Every record here needs to be duplicated exactly.

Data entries
■ ■ ■
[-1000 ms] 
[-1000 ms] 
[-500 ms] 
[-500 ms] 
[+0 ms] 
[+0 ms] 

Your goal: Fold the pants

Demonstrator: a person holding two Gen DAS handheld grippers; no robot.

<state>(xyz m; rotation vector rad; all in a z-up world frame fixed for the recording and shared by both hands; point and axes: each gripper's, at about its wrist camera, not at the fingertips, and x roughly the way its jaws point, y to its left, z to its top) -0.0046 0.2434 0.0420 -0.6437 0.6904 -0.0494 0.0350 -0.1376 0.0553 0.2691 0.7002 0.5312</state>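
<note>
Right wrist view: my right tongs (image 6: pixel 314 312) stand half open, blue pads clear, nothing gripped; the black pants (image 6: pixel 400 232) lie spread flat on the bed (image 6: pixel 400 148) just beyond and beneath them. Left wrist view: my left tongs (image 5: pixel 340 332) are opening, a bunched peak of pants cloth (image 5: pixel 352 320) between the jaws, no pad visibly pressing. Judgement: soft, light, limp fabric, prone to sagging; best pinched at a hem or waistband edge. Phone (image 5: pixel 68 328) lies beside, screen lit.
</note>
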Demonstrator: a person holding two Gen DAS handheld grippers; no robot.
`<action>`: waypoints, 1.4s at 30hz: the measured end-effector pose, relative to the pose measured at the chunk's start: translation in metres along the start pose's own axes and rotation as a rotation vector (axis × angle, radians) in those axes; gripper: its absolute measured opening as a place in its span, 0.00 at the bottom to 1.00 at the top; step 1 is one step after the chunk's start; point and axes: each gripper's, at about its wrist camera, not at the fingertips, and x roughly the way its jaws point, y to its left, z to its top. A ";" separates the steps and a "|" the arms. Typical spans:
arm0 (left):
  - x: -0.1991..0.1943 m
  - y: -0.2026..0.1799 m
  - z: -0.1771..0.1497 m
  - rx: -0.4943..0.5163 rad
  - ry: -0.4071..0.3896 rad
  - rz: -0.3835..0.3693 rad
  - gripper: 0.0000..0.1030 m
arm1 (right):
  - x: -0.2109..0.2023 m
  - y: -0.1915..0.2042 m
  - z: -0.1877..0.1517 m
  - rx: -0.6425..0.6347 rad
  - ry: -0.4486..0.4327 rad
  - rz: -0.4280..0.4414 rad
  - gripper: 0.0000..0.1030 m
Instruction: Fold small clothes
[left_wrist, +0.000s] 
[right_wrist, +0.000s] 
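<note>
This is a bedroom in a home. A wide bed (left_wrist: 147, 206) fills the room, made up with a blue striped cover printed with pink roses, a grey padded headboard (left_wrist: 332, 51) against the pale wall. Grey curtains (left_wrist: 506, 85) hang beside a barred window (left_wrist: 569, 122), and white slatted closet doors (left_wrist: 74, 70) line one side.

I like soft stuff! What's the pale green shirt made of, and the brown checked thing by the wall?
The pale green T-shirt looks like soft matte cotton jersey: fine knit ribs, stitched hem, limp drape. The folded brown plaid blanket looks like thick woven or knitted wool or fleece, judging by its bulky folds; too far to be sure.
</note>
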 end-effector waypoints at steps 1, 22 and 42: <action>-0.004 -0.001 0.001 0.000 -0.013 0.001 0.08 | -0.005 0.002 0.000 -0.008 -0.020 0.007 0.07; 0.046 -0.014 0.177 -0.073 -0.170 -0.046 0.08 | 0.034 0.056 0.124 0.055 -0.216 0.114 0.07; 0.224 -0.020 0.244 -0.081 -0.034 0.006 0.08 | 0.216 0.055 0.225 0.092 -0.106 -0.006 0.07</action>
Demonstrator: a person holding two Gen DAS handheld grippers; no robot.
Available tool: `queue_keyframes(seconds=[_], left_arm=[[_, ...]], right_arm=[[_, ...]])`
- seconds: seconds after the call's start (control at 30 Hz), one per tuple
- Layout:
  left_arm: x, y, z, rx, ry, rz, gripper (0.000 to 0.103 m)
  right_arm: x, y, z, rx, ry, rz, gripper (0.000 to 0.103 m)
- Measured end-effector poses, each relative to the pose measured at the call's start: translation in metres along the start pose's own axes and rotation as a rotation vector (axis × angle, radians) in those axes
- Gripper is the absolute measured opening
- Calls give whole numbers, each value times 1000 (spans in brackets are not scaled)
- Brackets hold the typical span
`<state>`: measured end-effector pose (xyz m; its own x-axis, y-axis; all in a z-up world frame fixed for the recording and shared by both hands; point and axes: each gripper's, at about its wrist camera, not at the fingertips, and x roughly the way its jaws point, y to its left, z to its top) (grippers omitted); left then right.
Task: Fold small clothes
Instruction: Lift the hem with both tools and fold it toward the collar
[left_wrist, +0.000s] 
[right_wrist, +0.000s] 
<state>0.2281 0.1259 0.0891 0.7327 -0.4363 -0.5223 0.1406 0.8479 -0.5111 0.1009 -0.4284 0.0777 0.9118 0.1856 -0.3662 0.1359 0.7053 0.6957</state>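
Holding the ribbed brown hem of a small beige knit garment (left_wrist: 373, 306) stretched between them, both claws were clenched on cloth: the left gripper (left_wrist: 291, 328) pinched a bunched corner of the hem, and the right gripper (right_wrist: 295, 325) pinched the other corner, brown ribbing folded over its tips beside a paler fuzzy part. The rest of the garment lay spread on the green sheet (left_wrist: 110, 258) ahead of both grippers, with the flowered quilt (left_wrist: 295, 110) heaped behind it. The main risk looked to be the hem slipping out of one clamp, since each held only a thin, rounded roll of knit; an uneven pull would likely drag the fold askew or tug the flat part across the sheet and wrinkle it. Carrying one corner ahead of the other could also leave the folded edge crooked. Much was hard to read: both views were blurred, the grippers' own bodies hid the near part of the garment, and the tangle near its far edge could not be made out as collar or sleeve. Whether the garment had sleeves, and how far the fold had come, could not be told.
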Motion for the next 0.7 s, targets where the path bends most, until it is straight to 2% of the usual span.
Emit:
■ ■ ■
- **Task output**:
[-1000 ms] 
[-1000 ms] 
[-500 ms] 
[-500 ms] 
[+0 ms] 
[+0 ms] 

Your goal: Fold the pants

Demonstrator: a person holding two Gen DAS handheld grippers; no robot.

<state>(xyz m; rotation vector rad; all in a z-up world frame fixed for the recording and shared by both hands; point and axes: each gripper's, at about its wrist camera, not at the fingertips, and x roughly the way its jaws point, y to its left, z to its top) -0.0046 0.2434 0.0420 -0.6437 0.6904 -0.0494 0.0350 -0.1376 0.0553 0.2691 0.7002 0.5312</state>
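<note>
Right wrist view: my right tongs (image 6: pixel 314 312) stand half open, blue pads clear, nothing gripped; the black pants (image 6: pixel 400 232) lie spread flat on the bed (image 6: pixel 400 148) just beyond and beneath them. Left wrist view: my left tongs (image 5: pixel 340 332) are opening, a bunched peak of pants cloth (image 5: pixel 352 320) between the jaws, no pad visibly pressing. Judgement: soft, light, limp fabric, prone to sagging; best pinched at a hem or waistband edge. Phone (image 5: pixel 68 328) lies beside, screen lit.
</note>
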Demonstrator: a person holding two Gen DAS handheld grippers; no robot.
`<action>`: waypoints, 1.4s at 30hz: the measured end-effector pose, relative to the pose measured at the chunk's start: translation in metres along the start pose's own axes and rotation as a rotation vector (axis × angle, radians) in those axes; gripper: its absolute measured opening as a place in its span, 0.00 at the bottom to 1.00 at the top; step 1 is one step after the chunk's start; point and axes: each gripper's, at about its wrist camera, not at the fingertips, and x roughly the way its jaws point, y to its left, z to its top. A ";" separates the steps and a "|" the arms. Typical spans:
arm0 (left):
  - x: -0.1991..0.1943 m
  - y: -0.2026..0.1799 m
  - z: -0.1771..0.1497 m
  - rx: -0.4943..0.5163 rad
  - ry: -0.4071..0.3896 rad
  - rz: -0.3835..0.3693 rad
  - gripper: 0.0000..0.1030 m
arm1 (right):
  - x: -0.2109..0.2023 m
  - y: -0.1915..0.2042 m
  - z: -0.1877..0.1517 m
  - rx: -0.6425..0.6347 rad
  - ry: -0.4486..0.4327 rad
  - rz: -0.4280..0.4414 rad
  - gripper: 0.0000..0.1030 m
Instruction: Fold small clothes
[left_wrist, +0.000s] 
[right_wrist, +0.000s] 
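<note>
This is a bedroom in a home. A wide bed (left_wrist: 147, 206) fills the room, made up with a blue striped cover printed with pink roses, a grey padded headboard (left_wrist: 332, 51) against the pale wall. Grey curtains (left_wrist: 506, 85) hang beside a barred window (left_wrist: 569, 122), and white slatted closet doors (left_wrist: 74, 70) line one side.

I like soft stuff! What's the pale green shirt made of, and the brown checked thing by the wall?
The pale green T-shirt looks like soft matte cotton jersey: fine knit ribs, stitched hem, limp drape. The folded brown plaid blanket looks like thick woven or knitted wool or fleece, judging by its bulky folds; too far to be sure.
</note>
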 end-effector waypoints at steps 1, 22 and 42: <action>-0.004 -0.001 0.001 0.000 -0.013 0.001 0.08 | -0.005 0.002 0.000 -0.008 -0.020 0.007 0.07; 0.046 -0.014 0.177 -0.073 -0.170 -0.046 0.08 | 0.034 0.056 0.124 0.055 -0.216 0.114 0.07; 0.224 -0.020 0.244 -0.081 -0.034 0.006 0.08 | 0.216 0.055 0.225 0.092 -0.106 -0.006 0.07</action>
Demonstrator: a person holding two Gen DAS handheld grippers; no robot.
Available tool: `queue_keyframes(seconds=[_], left_arm=[[_, ...]], right_arm=[[_, ...]])`
- seconds: seconds after the call's start (control at 30 Hz), one per tuple
- Layout:
  left_arm: x, y, z, rx, ry, rz, gripper (0.000 to 0.103 m)
  right_arm: x, y, z, rx, ry, rz, gripper (0.000 to 0.103 m)
- Measured end-effector poses, each relative to the pose measured at the call's start: translation in metres along the start pose's own axes and rotation as a rotation vector (axis × angle, radians) in those axes
- Gripper is the absolute measured opening
- Calls give whole numbers, each value times 1000 (spans in brackets are not scaled)
- Brackets hold the typical span
`<state>`: measured end-effector pose (xyz m; its own x-axis, y-axis; all in a z-up world frame fixed for the recording and shared by both hands; point and axes: each gripper's, at about its wrist camera, not at the fingertips, and x roughly the way its jaws point, y to its left, z to its top) (grippers omitted); left then right.
Task: Fold small clothes
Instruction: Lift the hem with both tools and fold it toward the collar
[left_wrist, +0.000s] 
[right_wrist, +0.000s] 
<state>0.2281 0.1259 0.0891 0.7327 -0.4363 -0.5223 0.1406 0.8479 -0.5111 0.1009 -0.4284 0.0777 0.9118 0.1856 -0.3662 0.1359 0.7053 0.6957</state>
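Holding the ribbed brown hem of a small beige knit garment (left_wrist: 373, 306) stretched between them, both claws were clenched on cloth: the left gripper (left_wrist: 291, 328) pinched a bunched corner of the hem, and the right gripper (right_wrist: 295, 325) pinched the other corner, brown ribbing folded over its tips beside a paler fuzzy part. The rest of the garment lay spread on the green sheet (left_wrist: 110, 258) ahead of both grippers, with the flowered quilt (left_wrist: 295, 110) heaped behind it. The main risk looked to be the hem slipping out of one clamp, since each held only a thin, rounded roll of knit; an uneven pull would likely drag the fold askew or tug the flat part across the sheet and wrinkle it. Carrying one corner ahead of the other could also leave the folded edge crooked. Much was hard to read: both views were blurred, the grippers' own bodies hid the near part of the garment, and the tangle near its far edge could not be made out as collar or sleeve. Whether the garment had sleeves, and how far the fold had come, could not be told.
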Motion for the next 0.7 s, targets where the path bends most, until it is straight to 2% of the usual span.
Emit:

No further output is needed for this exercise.